NSF III-1718680: Index Sharding and Query Routing in Distributed Search Engines

This page describes research conducted at the NYU Tandon School of Engineering by Prof. Torsten Suel and his research group, funded by the National Science Foundation under grant III-1718680: Index Sharding and Query Routing in Distributed Search Engines, and by a grant from Amazon. We first give a high-level description of the problems addressed and the studied approaches, written for the non-expert. Then we describe our work in more detail, and list project participants, research publications and manuscripts, and available software and data sets.

1. Introduction and Motivation
2. Our Research Efforts
2.1. Faster Single-Node Query Processing
2.2. Distributed Search Methods
2.3. Load Balancing and Query Routing in Distributed Search Engines
2.4. Software Infrastructure and Reproducibility
2.5. Other Topics
3. Project Participants
4. Project Publications and Manuscripts
5. Software and Datasets

1. Introduction and Motivation

This project focuses on the efficiency of large distributed search engines. By this we mean search systems, such as Google Search, Bing and others, where the document collection is partitioned into subsets called shards that are assigned and replicated across a large number of machines in a data center. Queries in such systems are processed by (1) routing the query to machines holding the needed shard replicas, (2) processing the query locally in the machines, and (3) aggregating the results supplied by the different machines into a Search Engine Result Page (SERP) returned to the user.

When optimizing the efficiency of a search architecture, we need to balance two objectives, latency and throughput, while of course returning high quality results. This is often modeled via a Service Level Agreement (SLA) that may, e.g., specify that 90% of all queries much be answered in 100ms, and 99% in 250ms. (More complex SLAs may also specify degradations in search quality that users are willing to accept.) Thus, the goal is to maximize the number of queries per second (the throughput) that can be processed with existing hardware and energy resources, while satisfying the SLA.

Overall, the query processing efficiency of a search engine mainly depends on the following three aspects:

Our research focuses on all three aspects, and on the interplay between them. For single-node query processing, we focus on index reordering methods, faster top-k query processing, and the role of threshold estimation techniques. For distributed search, we study index sharding methods and selective search and index tiering approaches. For load balancing and query routing, we look at the performance of existing and new replica assignment and load balancing methods under different workloads, including selective search workloads, and at policies for reissuing queries and tied requests.
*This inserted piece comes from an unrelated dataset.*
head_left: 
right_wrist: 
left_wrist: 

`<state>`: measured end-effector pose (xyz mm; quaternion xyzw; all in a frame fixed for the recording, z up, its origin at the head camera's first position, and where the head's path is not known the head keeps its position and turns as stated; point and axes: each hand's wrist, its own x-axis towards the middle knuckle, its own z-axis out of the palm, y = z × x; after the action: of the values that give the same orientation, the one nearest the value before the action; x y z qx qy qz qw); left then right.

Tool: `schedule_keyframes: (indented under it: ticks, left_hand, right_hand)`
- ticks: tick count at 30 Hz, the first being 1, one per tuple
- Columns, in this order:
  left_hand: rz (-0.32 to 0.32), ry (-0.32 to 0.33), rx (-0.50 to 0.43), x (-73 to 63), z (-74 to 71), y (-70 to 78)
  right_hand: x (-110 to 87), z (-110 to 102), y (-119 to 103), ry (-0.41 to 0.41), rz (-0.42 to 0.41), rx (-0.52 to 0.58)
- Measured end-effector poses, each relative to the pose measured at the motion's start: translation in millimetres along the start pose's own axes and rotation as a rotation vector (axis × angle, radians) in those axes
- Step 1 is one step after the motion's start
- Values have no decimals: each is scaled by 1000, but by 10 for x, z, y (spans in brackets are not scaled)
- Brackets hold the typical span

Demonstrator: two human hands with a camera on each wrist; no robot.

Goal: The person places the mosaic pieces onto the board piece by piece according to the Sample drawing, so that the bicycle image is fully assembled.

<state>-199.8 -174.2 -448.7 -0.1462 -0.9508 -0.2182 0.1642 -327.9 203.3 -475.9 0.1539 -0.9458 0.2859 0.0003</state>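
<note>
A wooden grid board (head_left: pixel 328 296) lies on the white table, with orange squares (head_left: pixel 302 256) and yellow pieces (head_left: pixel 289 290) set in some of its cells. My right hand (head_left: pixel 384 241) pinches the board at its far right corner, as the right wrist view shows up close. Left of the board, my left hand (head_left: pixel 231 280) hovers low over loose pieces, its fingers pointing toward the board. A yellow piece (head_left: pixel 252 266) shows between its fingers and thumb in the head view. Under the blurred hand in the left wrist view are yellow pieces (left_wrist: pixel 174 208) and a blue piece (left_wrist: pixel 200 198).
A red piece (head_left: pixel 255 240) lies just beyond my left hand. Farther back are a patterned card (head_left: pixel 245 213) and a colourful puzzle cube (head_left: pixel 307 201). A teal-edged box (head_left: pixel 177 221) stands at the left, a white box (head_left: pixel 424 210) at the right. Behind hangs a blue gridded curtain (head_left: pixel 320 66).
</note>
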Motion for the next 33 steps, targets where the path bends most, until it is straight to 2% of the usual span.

In addition to publishing our research in academic venues, we also aim to create software prototypes that are useful to other researchers, and to foster reproducibility of research results. In particular, this project supports the development of a toolkit for research on indexing and query processing called PISA (Performant Indexes and Search for Academia) [1] in which we implement many of our proposed techniques. More details are provided below.

2. Our Research Efforts:

We now provide more details on our research efforts, organized into the three different aspects discussed above. Our research involved four PhD students at NYU Tandon, Antonio Mallia, Juan Rodriguez, Michal Siedlaczek, and Qi Wang, a number of MS and undergraduate researchers, and outside collaborators at several institutions.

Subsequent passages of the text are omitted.